▶ **Supplied information**
[Start of Attachment]
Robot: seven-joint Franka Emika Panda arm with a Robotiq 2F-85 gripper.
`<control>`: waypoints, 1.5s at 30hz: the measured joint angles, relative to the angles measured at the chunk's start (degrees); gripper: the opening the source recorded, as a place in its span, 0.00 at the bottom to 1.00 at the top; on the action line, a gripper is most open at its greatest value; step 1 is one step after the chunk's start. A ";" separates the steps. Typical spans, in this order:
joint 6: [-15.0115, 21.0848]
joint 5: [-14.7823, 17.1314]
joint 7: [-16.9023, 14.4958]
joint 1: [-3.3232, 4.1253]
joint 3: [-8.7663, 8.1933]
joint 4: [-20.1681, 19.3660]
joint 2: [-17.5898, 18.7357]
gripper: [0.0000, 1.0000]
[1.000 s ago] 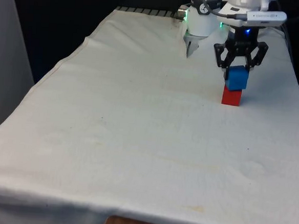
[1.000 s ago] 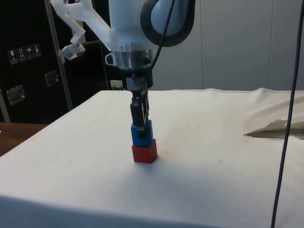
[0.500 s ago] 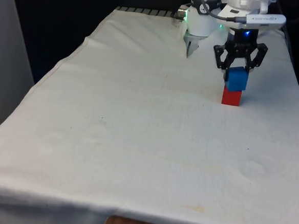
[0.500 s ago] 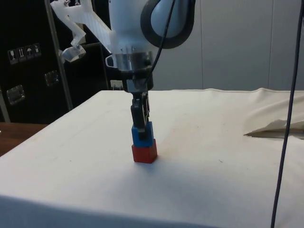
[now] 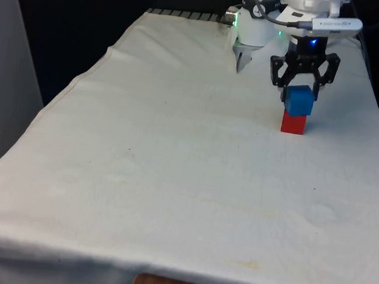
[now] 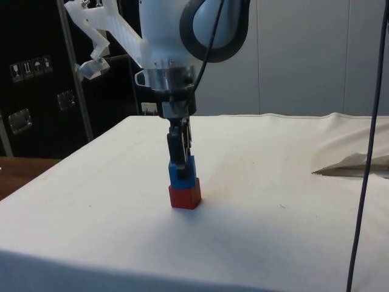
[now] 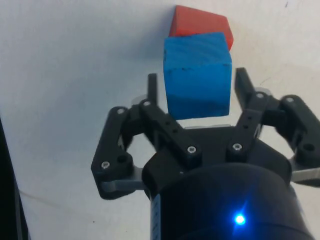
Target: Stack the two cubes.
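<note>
**Two Cubes Stacked, Gripper Spread Around the Upper Cube**

Count: one blue cube (image 5: 299, 100), one red cube (image 5: 293, 123), one gripper (image 5: 302, 88).

The blue cube rests on top of the red cube, directly below the gripper. The red cube sits on the white cloth (image 5: 175, 167) beneath both.

Gripper state: the jaws stand apart. In the wrist view, the gripper (image 7: 200, 92) has a finger on either side of the blue cube (image 7: 197, 75), with a visible gap between each finger and the cube face. The wrist view also shows the red cube (image 7: 200, 24) turned slightly relative to the blue cube, so one red corner projects past it.

The side view shows the gripper (image 6: 180, 167) overlapping the upper part of the blue cube (image 6: 183, 176), with the red cube (image 6: 185, 196) below.

Surface: wrinkled white cloth over the table. Black curtains stand behind the arm; dark cabinets (image 6: 36, 79) appear in the side view.
</note>
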 measured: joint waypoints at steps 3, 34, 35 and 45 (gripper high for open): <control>0.00 0.00 0.00 0.00 0.00 0.00 0.00 0.75; -2.46 0.06 0.17 -0.34 -0.17 0.17 -3.61 1.00; -2.69 0.11 0.17 -0.34 -0.17 0.17 -3.95 1.00; -4.58 0.46 0.17 -0.40 -0.23 0.34 -6.47 1.00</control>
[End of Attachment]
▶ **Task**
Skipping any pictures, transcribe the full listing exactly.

▶ **Final answer**
Robot: seven-joint Franka Emika Panda arm with a Robotiq 2F-85 gripper.
`<control>`: waypoints, 1.5s at 30hz: the measured joint angles, relative to the angles measured at the chunk's start (degrees); gripper: the opening the source recorded, as a place in its span, 0.00 at the bottom to 1.00 at the top; on the action line, a gripper is most open at its greatest value; step 1 is one step after the chunk's start. A ";" separates the steps. Typical spans, in this order:
joint 6: [-15.0115, 21.0848]
joint 5: [-14.7823, 17.1314]
joint 7: [-16.9023, 14.4958]
joint 1: [-3.3232, 4.1253]
joint 3: [-8.7663, 8.1933]
joint 4: [-20.1681, 19.3660]
joint 2: [-17.5898, 18.7357]
gripper: [0.0000, 1.0000]
[1.000 s ago] 
[1.000 s ago] 
[0.500 s ago] 
[0.500 s ago] 
[now] 
[now] 
[now] 
Target: Stack the two cubes.
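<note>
**Two Cubes Stacked, Gripper Spread Around the Upper Cube**

Count: one blue cube (image 5: 299, 100), one red cube (image 5: 293, 123), one gripper (image 5: 302, 88).

The blue cube rests on top of the red cube, directly below the gripper. The red cube sits on the white cloth (image 5: 175, 167) beneath both.

Gripper state: the jaws stand apart. In the wrist view, the gripper (image 7: 200, 92) has a finger on either side of the blue cube (image 7: 197, 75), with a visible gap between each finger and the cube face. The wrist view also shows the red cube (image 7: 200, 24) turned slightly relative to the blue cube, so one red corner projects past it.

The side view shows the gripper (image 6: 180, 167) overlapping the upper part of the blue cube (image 6: 183, 176), with the red cube (image 6: 185, 196) below.

Surface: wrinkled white cloth over the table. Black curtains stand behind the arm; dark cabinets (image 6: 36, 79) appear in the side view.
</note>
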 measured: joint waypoints at steps 3, 34, 35 and 45 (gripper high for open): <control>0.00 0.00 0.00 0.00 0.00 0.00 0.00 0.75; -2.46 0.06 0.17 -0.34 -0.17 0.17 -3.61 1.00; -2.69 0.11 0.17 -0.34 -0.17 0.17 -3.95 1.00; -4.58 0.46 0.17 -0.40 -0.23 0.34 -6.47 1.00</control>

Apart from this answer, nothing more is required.